That's probably the smart thing to do...making a mess in the food processor isn't. 

The cories seem very excited that I added some more homies to hang out with. They get into moods where they all swim around the tank together. It almost seems like they're having fun. 

I imagine they're like:
"Hey, lets swim up and down the glass!"
"Yeah!!!"
<swimswimswimswim>

"Hey, let's smell this wood!"
"Yeah!!!"
<smellsmellsmellsmell>



















In other non-exciting news, I moved my filter intakes/returns. I had the Fluval surface return and the Eheim spraybar (vertically down towards the sand) and one side and the intakes on the other. It always seemed like there was a decent amount of particulate matter just hanging in the water, not going anywhere. Now I have the Fluval return in the left corner, with the Fluval intake to the right of it and the Eheim intake in the right corner, with the spraybar to the left of it. The water seems to be moving in a more defined direction now.


----------



## randym (Sep 20, 2015)

Nice pics.

Corys are adorable. So playful.


----------



## longgonedaddy (Dec 9, 2012)

Beautiful! Those checkerboards are amazing little fish.


----------



## Hilde (May 19, 2008)

Wow! It really pops out the colors of the fish. Is it really as black as it looks? What is the PH?


----------



## number1sixerfan (Nov 10, 2006)

The Corys look playful as ever. Great shots! 
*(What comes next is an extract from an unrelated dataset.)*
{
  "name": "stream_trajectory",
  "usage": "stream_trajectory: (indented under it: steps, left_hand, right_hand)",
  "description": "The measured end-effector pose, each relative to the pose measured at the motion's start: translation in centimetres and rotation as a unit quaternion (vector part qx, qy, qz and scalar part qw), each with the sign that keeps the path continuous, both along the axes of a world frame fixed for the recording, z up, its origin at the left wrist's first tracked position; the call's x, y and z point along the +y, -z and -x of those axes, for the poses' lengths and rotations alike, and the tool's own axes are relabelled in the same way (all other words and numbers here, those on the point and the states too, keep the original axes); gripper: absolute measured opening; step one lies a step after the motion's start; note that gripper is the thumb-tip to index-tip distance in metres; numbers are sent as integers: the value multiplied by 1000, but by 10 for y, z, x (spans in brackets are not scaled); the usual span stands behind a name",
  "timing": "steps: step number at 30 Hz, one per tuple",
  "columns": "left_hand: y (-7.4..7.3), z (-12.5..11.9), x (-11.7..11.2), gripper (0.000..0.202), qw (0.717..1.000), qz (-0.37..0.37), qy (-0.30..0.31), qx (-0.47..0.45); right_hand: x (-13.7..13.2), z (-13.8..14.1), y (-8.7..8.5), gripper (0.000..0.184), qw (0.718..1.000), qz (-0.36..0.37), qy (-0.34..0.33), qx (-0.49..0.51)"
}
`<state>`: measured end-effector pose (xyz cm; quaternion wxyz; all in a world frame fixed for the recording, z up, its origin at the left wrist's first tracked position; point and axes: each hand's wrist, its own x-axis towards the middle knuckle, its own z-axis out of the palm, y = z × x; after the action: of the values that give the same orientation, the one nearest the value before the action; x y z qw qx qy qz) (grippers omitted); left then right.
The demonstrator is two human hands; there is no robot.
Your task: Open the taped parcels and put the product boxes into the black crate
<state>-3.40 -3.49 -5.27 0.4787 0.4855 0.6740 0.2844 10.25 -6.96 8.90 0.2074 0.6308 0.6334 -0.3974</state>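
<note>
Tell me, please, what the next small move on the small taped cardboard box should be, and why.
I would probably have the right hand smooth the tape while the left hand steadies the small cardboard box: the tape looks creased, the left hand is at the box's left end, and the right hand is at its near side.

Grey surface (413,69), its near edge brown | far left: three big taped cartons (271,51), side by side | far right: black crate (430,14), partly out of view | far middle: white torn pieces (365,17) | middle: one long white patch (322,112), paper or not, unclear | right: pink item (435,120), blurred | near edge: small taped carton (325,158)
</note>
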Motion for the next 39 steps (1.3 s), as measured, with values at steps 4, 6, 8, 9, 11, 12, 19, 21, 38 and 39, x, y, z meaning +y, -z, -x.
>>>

Also, I found some leaves on the way home the other day that look similar to yours. I soaked them in water with a bit of excel and lightly scrubbed them. Did it take them long to sink for you? 

Mine are still floating. I'm not doing blackwater, so it may not look as nice as it does in your tank. If not, I'll remove them.


----------



## doinkmobb (May 12, 2010)

Hilde said:


> Wow! It really pops out the colors of the fish. Is it really as black as it looks? What is the PH?


The water looks darker in photos. It's a nice amber color, not too dark, but you can definitely notice a visibility difference when looking at a fish towards the back of the tank versus it being up front. Taking photos is a brightly lit tank running Purigen is a lot easier than a moderately lit tank with stained water. 

The pH is somewhere around 6.5. The checkerboards might like it lower than that, so I'll see if I can get it down to about 6.0 or so.

Bump:


number1sixerfan said:


> The Corys look playful as ever. Great shots!
> 
> Also, I found some leaves on the way home the other day that look similar to yours. I soaked them in water with a bit of excel and lightly scrubbed them. Did it take them long to sink for you?
> 
> Mine are still floating. I'm not doing blackwater, so it may not look as nice as it does in your tank. If not, I'll remove them.


Just to be safe, I would try to find out what kind of leaves you found. I have no idea if Magnolias grow out in CA. 

Leaves take about 2-4 days to sink in my tank. Sometimes they grow some mucky white fungus on them too, it disappears quickly though.


----------



## Nordic (Nov 11, 2003)

You could use oak leaves too. I use rooibos tea for my spawning tanks for fish that spawn/develop better eggs at lower pH. It keeps things clean of hidden pathogens and critters and is a mild antibiotic. I can mix new water and dose the exact number of teabags again to keep things consistent.


----------



## number1sixerfan (Nov 10, 2006)

doinkmobb said:


> Bump:
> 
> Just to be safe, I would try to find out what kind of leaves you found. I have no idea if Magnolias grow out in CA.
> 
> Leaves take about 2-4 days to sink in my tank. Sometimes they grow some mucky white fungus on them too, it disappears quickly though.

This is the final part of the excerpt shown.